▸ **Prompt**
Lines below that hold the word "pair" must be copied in full.

▸ **Record set**
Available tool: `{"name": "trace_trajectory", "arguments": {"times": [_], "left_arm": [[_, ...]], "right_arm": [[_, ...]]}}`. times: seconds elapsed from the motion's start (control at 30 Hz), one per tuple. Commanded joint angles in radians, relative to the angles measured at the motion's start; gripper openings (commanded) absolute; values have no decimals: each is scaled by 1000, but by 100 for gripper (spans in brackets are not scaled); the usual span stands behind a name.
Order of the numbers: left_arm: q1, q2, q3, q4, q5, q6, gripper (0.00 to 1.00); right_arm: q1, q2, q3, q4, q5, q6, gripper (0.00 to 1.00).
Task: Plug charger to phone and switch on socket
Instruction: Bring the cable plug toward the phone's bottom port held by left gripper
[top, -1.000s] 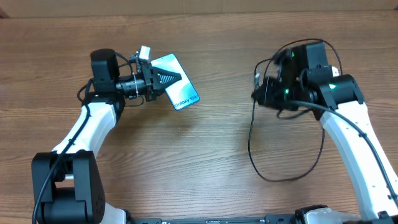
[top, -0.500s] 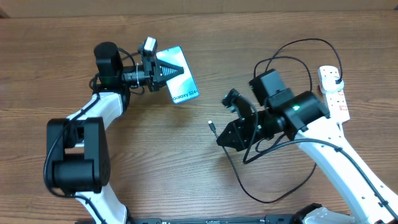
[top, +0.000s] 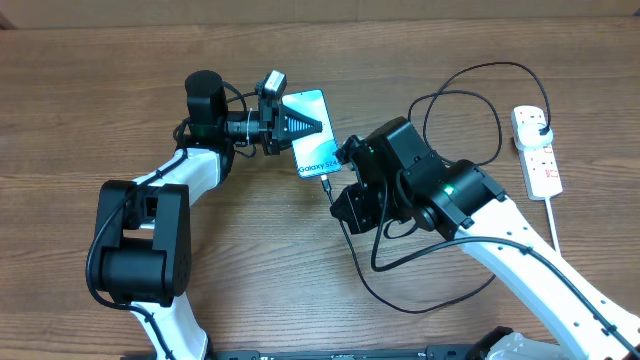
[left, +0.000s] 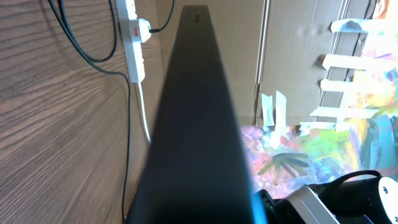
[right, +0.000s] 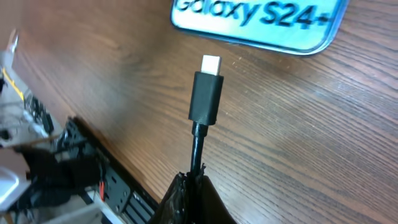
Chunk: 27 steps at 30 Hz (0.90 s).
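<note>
The phone has a cyan screen with small text at its near end and is held off the table by my left gripper, which is shut on it. In the left wrist view the phone's dark edge fills the middle. My right gripper is shut on the charger cable. Its connector tip points at the phone's text end, a short gap away. The black cable loops back to a black plug in the white socket strip at the far right.
The socket strip also shows in the left wrist view with its thick white cord. Slack charger cable lies on the wooden table in front of the right arm. The strip's white cord runs toward the front edge.
My left gripper has carried the phone to the right. My right gripper has moved up and left with the cable, so the connector tip is now close to the phone's near end.
</note>
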Motion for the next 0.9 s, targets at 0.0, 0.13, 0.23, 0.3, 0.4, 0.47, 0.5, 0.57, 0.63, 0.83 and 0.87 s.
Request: {"name": "trace_trajectory", "arguments": {"times": [0.0, 0.13, 0.23, 0.3, 0.4, 0.47, 0.5, 0.57, 0.63, 0.83, 0.87], "left_arm": [[5, -8, 27, 8, 27, -36, 4], [5, -8, 27, 15, 27, -83, 4], [5, -8, 27, 15, 27, -109, 4], [5, -8, 27, 15, 27, -109, 4], [5, -8, 27, 15, 27, -109, 4], [5, -8, 27, 15, 29, -109, 4], [4, -8, 27, 15, 35, -109, 4], [4, -8, 27, 15, 42, -109, 4], [4, -8, 27, 16, 42, -108, 4], [4, -8, 27, 49, 45, -101, 4], [4, -8, 27, 57, 45, -101, 4]], "right_arm": [[3, 5, -2, 10, 29, 102, 4], [3, 12, -2, 9, 28, 147, 4], [3, 23, -2, 8, -2, 151, 4], [3, 30, -2, 8, -22, 150, 4], [3, 38, -2, 7, -21, 148, 4], [3, 42, -2, 11, -21, 148, 4], [3, 43, -2, 13, -21, 145, 4], [3, 43, -2, 15, -21, 140, 4], [3, 43, -2, 16, -21, 140, 4], [3, 43, -2, 16, -25, 140, 4], [3, 43, -2, 18, -25, 140, 4]]}}
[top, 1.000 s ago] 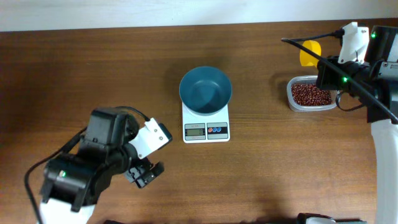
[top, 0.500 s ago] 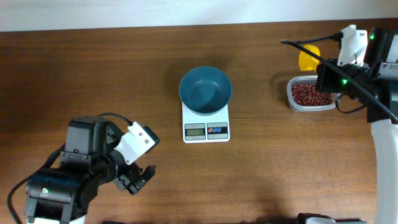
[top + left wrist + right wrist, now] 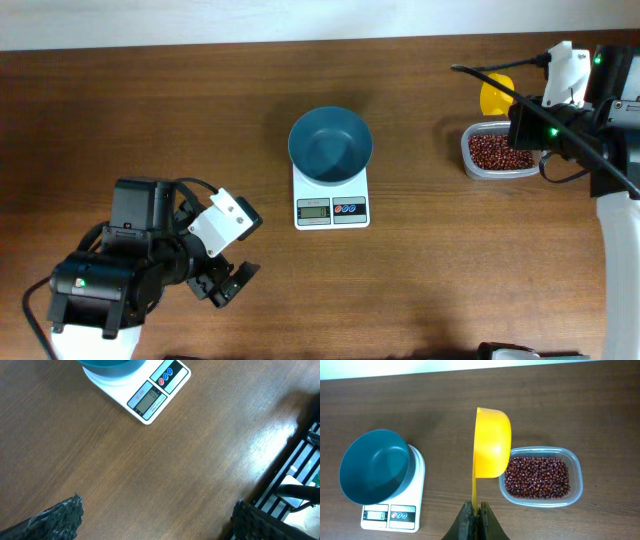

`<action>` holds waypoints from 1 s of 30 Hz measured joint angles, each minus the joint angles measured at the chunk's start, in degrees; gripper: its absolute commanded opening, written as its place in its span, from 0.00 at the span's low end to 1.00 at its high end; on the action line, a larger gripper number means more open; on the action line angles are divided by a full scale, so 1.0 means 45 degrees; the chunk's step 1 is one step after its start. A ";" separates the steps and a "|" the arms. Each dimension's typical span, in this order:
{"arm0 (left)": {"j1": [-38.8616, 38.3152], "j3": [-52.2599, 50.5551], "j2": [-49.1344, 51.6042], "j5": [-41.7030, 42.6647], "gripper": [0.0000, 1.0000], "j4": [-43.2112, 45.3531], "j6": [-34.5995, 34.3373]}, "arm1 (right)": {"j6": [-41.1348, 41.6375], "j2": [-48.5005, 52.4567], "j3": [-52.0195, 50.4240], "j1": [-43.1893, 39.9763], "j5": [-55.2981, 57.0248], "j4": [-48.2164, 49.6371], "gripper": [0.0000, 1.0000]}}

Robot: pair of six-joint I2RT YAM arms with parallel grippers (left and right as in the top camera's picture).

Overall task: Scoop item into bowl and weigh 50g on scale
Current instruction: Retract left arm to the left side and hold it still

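The teal bowl (image 3: 330, 145) stands empty on the white scale (image 3: 331, 208) at mid-table. Far to the right, dark red beans (image 3: 498, 152) fill a clear tub (image 3: 575, 472). My right gripper (image 3: 476, 512) is shut on the thin handle of a yellow scoop (image 3: 491, 442), held on edge above the table between the bowl (image 3: 372, 467) and the beans (image 3: 537, 477), just left of the tub. No beans show in the scoop. My left gripper (image 3: 225, 285) hangs open and empty over bare wood at the lower left, with the scale (image 3: 150, 397) well ahead of it.
In the left wrist view, the table's edge and a dark barred frame (image 3: 295, 475) lie to the right. A black cable (image 3: 480, 75) runs across the yellow scoop (image 3: 497, 90) toward the right arm. Bare wood surrounds the scale.
My left arm has drawn back toward the lower left corner, still open. The right arm and scoop have barely moved.
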 measured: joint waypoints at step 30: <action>0.1885 0.0199 0.0413 0.1545 0.99 -0.0865 0.2025 | -0.0049 0.0000 0.0000 0.0000 0.0000 -0.0015 0.04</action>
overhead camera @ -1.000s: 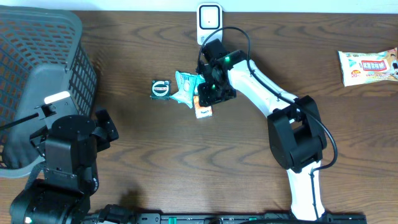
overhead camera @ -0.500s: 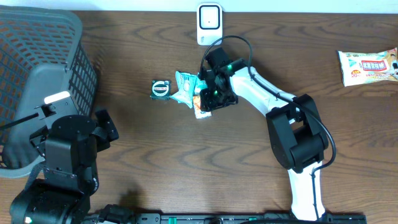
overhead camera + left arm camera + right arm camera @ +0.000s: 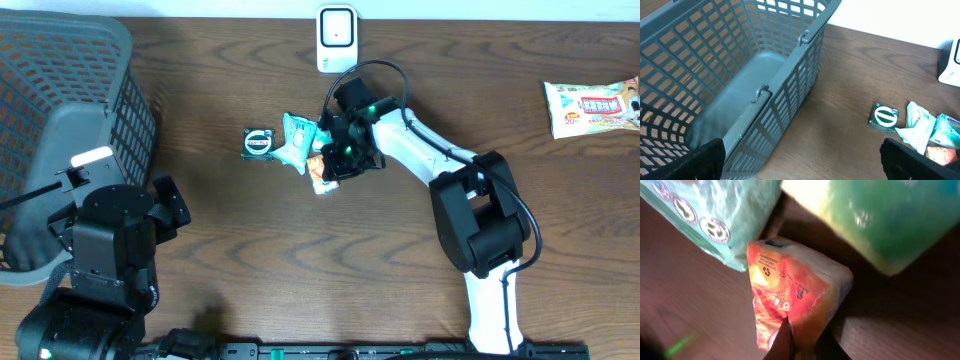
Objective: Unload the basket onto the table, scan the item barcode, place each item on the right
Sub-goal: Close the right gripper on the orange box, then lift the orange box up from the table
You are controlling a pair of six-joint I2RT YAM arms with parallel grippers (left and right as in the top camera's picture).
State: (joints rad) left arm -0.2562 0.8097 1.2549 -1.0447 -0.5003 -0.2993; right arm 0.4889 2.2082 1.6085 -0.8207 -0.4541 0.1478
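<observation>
**Table** (image 3: 250,270): dark wood, carrying everything noted below.

**Basket** (image 3: 60,110): grey, at the left end, well apart from the work.

**Left gripper** (image 3: 807,165): jaws spread wide, holding nothing, standing beside the basket.

**Right gripper** (image 3: 335,165): fingers pinched tight on a thin edge of the orange packet (image 3: 790,295).

**Scanner** (image 3: 337,38): white, at the far edge of the table, near the right gripper but apart from it.

**Orange packet:** mid-table, touching the teal packet (image 3: 297,140). A green-labelled pack (image 3: 258,142) lies just beside that.

**Assessment:** the step in hand appears to be lifting the orange packet clear.
- The hold is on a crimped seam only, so the lift should be slow and straight up. That guards against slipping and against dragging the teal packet along.
- No barcode shows in any view. The packet will likely need turning until its printed code faces the scanner.
- It should then be held flat and steady.
</observation>
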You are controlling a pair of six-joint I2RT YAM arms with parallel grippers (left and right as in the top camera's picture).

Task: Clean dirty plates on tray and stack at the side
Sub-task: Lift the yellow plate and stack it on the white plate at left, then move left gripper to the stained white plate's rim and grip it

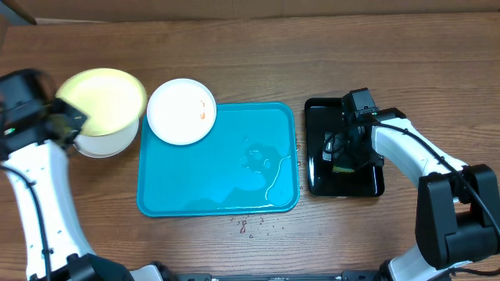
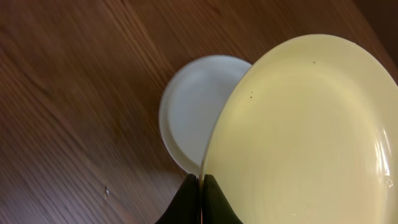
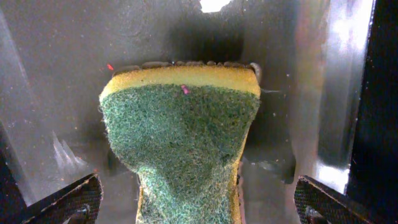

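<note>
Pale yellow plate (image 1: 101, 100), rim clamped in the left end effector (image 2: 200, 190), hangs partly over a white plate (image 2: 189, 106) at upper left; right end effector (image 1: 341, 150) stands open.

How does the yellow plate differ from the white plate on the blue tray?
The yellow plate is pinched at its rim by the left gripper; the white plate lies on the tray's corner. The white plate has an orange smear; the yellow plate shows none. Both are round.

No text, label, brand or number can be read on the plates (image 1: 181, 111), the tray (image 1: 195, 187) or the sponge (image 3: 180, 137).
</note>
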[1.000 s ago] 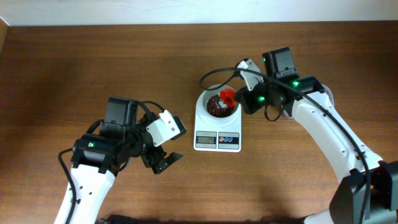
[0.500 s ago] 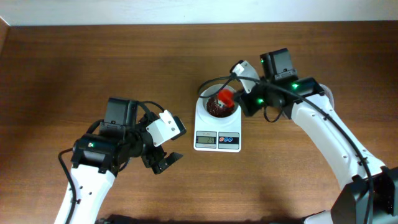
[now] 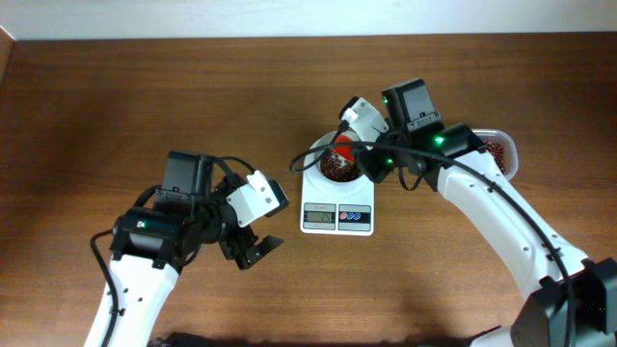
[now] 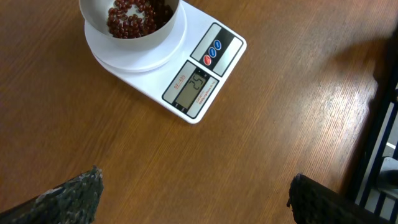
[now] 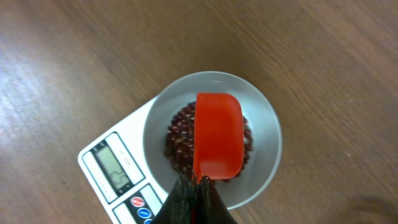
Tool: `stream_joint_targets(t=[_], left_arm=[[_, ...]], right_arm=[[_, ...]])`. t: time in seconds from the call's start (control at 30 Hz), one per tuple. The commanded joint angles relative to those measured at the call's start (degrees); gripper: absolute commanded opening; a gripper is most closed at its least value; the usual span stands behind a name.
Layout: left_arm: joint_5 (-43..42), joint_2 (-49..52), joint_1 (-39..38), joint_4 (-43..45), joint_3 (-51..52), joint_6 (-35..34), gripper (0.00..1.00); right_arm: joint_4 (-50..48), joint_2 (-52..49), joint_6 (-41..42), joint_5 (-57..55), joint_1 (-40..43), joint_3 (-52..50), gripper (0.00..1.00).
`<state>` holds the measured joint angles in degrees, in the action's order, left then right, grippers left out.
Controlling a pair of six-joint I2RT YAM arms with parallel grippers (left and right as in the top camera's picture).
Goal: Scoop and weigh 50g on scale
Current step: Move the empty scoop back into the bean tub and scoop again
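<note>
The white scale (image 3: pixel 336 210) stands mid-table, and its round bowl (image 3: pixel 321 154) holds a heap of dark red-brown beans (image 3: pixel 333 170). My right gripper (image 3: pixel 359 160) is shut on the handle of an orange-red scoop (image 3: pixel 342 149), which hangs over the bowl. In the right wrist view the scoop (image 5: pixel 217 134) covers the middle of the beans (image 5: pixel 177 140), and no beans show on it. The right gripper (image 5: pixel 196 185) pinches its near end. My left gripper (image 3: pixel 253 249) hovers open over bare wood left of the scale (image 4: pixel 205 46), with nothing between its fingers (image 4: pixel 78 193).
A clear tub (image 3: pixel 499 150) with more beans sits at the right, behind my right arm. The scale's display (image 4: pixel 194 87) and buttons (image 4: pixel 213 51) face the table's front edge. A wall edge runs along the back.
My right wrist has swung left and back, carrying the scoop slightly left over the bowl and uncovering the tub at the right. The left arm has stayed still.
</note>
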<state>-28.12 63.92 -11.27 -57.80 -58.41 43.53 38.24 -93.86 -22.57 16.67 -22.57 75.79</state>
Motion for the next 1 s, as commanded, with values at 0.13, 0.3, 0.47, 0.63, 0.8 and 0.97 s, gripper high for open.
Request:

▸ **Result**
Robot: pair of six-joint I2RT YAM arms with parallel grippers (left and right as in the top camera's picture).
You are controlling a pair of six-joint I2RT YAM arms with parallel grippers (left and right as in the top camera's picture).
You are controlling a pair of six-joint I2RT YAM arms with parallel grippers (left and right as in the top camera's picture).
Controlling a pair of six-joint I2RT YAM arms with parallel grippers (left and right as in the top camera's picture).

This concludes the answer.